Green and red army pray for an end to 61 years of hurt
Hoist the banners high: Mayo fans get in the big-match mood
THERE IS a part of Co Mayo that would have this cup pass from them. Not the Sam Maguire Cup – we badly want to lay hands on that rascal – but the hullaballoo that goes with All-Ireland final day.
The pageantry in Dublin city, where the bars fly the competing counties’ colours, eager for the passing trade. The ritual of RTÉ’s Up for the Match, where Des Cahill and Gráinne Seoige interview zany characters from the competing counties. It all rings a little hollow now.
Truth be told, there are those in Mayo who, if they were offered a switch of venue for the final, from Croke Park in its full All-Ireland splendour to an All-Ireland final played on Tuesday at midnight at some club ground in the midlands, ideally near a crossroads, they’d think long and hard about the matter.
If Mayo won, great. A monkey would be off our backs and we could return to the pageant next year. If Mayo lost, at least the house would be private and there would be family flowers only.
Mayo aren’t the lovable innocents any more. That narrative was ideal for 1989, Mayo’s first All-Ireland final appearance in 38 long years. It was fine too for the 1996 and 1997 All-Irelands, when John Maughan brought a team from Division Three to within seconds of an All-Ireland title, playing football with a kind of intensity that wasn’t always associated with Mayo.
But by 2004 it had gone beyond a joke. Mayo were top table at that stage, regular contenders for honours. The days of not being able to get out of Connacht in the 1960s and 1970s were long past. Mayo needed more than a day out. They needed to win.
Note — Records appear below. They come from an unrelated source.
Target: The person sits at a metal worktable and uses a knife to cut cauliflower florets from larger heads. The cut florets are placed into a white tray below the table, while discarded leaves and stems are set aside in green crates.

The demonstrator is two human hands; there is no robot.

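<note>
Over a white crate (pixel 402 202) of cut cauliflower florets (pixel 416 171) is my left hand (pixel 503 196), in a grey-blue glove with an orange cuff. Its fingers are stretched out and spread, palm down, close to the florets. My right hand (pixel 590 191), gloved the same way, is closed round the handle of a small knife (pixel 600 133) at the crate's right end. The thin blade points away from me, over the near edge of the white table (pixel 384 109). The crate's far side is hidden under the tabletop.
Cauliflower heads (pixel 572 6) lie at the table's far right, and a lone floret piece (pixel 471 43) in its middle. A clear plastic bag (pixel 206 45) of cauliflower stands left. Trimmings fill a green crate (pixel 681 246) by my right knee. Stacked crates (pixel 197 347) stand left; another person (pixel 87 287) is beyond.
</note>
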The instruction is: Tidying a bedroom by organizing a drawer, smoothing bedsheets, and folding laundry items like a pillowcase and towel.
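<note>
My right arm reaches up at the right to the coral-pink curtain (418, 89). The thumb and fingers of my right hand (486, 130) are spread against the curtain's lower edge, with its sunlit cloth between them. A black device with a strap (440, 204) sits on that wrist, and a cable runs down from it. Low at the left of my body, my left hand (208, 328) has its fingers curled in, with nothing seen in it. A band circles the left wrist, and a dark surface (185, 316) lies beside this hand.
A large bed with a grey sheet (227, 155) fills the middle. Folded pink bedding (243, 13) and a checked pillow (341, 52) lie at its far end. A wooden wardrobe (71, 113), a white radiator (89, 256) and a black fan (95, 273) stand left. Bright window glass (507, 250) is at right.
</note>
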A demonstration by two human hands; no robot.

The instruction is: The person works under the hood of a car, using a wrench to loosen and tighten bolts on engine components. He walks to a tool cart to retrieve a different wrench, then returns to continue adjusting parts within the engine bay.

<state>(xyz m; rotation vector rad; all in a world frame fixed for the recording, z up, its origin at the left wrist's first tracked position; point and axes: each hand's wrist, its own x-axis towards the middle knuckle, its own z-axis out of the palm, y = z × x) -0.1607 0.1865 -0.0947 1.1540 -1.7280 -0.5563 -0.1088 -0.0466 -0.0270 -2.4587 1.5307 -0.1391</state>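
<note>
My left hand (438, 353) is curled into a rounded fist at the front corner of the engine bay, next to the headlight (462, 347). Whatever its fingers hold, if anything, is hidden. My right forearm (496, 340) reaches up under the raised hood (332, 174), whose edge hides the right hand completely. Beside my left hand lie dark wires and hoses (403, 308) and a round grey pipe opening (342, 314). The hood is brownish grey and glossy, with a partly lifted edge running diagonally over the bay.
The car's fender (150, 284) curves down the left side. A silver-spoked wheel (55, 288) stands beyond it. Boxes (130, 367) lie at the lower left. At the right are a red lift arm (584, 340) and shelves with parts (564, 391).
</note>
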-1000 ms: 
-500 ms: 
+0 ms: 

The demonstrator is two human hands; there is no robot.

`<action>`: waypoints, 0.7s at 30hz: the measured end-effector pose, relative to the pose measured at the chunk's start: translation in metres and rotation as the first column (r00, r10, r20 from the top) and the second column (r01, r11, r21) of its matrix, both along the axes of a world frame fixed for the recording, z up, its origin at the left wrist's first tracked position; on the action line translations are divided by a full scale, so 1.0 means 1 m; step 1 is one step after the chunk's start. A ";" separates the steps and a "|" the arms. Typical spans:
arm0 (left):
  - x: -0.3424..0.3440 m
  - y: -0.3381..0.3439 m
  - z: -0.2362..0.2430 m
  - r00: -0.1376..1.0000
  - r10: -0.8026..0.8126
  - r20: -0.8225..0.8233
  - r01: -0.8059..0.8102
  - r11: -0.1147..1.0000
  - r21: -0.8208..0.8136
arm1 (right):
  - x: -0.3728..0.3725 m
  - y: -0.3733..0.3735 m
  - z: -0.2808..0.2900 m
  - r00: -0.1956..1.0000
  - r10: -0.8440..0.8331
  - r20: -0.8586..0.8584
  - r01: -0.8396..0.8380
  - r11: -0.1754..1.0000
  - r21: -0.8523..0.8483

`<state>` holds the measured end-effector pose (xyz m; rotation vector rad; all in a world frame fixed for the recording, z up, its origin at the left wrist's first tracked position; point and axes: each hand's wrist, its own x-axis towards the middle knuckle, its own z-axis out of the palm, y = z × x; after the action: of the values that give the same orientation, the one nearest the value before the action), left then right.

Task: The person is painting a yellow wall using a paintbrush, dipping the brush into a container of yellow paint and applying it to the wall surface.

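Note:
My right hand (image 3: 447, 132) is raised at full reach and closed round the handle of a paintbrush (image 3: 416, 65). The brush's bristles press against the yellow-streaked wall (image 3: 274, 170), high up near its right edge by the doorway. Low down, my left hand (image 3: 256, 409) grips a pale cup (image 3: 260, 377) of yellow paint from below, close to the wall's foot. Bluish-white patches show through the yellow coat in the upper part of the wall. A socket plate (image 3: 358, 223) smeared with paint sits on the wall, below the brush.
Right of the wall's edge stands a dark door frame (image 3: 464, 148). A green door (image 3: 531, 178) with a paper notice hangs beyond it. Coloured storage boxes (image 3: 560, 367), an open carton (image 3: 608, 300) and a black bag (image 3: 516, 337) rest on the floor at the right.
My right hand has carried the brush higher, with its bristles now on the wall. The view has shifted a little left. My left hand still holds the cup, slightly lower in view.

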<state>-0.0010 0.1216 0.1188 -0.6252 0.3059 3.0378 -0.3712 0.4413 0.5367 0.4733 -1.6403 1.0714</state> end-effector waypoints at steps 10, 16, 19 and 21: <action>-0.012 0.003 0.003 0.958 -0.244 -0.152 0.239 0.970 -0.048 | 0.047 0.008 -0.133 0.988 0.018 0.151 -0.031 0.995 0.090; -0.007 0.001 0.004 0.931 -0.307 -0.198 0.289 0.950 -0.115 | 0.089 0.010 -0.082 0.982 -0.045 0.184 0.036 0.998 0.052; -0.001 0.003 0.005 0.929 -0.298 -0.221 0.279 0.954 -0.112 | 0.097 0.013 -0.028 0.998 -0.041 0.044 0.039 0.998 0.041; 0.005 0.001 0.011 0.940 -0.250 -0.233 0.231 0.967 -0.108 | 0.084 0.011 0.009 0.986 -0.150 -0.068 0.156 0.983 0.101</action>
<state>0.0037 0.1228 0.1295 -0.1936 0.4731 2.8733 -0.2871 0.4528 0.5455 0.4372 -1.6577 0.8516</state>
But they didn’t win. They lost. Badly, in 2004. Humiliatingly, in 2006. David Brady’s pithy quote about being sent on as a sub in 2006, not to change the game but to look for survivors, neatly sums up just how bad those beatings were.
The Mayo fans got some stick for leaving early in 2006, but it was easier to understand if you’re from Mayo. If any of the early Christians were in the crowd at the Colosseum during Nero’s circuses, chances are they wouldn’t have waited for the lions to be served their jelly and custard either.
The years after 2006 were bleak. John O’Mahony returned to bring the team that final yard. Instead, he embarked on a rebuilding project that didn’t work. It was a measure of how things have changed; O’Mahony’s Mayo were in the last eight in the country for two of the four years of his second coming. That’s not good enough anymore. Not even close.
The records show that Mayo have been consistent winners in the qualifier era. Mayo appear regularly in Croke Park, and win regularly in Croke Park. Mayo have defeated the All-Ireland champions three times in the past 10 years – Dublin this year, Cork last year and Tyrone in 2004. But the fact that they didn’t push on to close the deal and take home the big pot strangely invalidates all that went before.